• _Data section_:
§

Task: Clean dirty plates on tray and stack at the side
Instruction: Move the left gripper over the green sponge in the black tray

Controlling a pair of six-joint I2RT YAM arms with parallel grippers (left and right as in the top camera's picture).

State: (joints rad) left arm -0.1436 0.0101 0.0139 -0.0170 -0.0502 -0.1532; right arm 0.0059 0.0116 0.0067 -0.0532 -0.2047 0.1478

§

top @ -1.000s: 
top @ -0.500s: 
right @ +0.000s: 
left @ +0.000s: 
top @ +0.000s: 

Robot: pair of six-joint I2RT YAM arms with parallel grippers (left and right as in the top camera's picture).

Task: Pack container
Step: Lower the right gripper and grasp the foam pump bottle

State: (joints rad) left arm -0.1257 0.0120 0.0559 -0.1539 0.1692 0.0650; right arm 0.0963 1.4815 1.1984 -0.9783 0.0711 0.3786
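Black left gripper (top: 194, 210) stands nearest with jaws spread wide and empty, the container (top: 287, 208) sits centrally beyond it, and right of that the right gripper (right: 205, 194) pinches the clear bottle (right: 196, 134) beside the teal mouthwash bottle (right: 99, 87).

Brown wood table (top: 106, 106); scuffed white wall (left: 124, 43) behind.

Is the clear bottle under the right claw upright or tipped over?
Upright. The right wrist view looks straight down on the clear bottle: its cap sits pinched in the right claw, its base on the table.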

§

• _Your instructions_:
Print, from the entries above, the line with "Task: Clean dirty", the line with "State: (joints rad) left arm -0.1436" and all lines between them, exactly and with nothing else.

• _Your solution_:
Task: Clean dirty plates on tray and stack at the side
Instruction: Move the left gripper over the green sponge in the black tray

Controlling a pair of six-joint I2RT YAM arms with parallel grippers (left and right as in the top camera's picture).

State: (joints rad) left arm -0.1436 0.0101 0.0139 -0.0170 -0.0502 -0.1532; right arm 0.0059 0.0116 0.0067 -0.0532 -0.2047 0.1478

The exercise requires nothing else.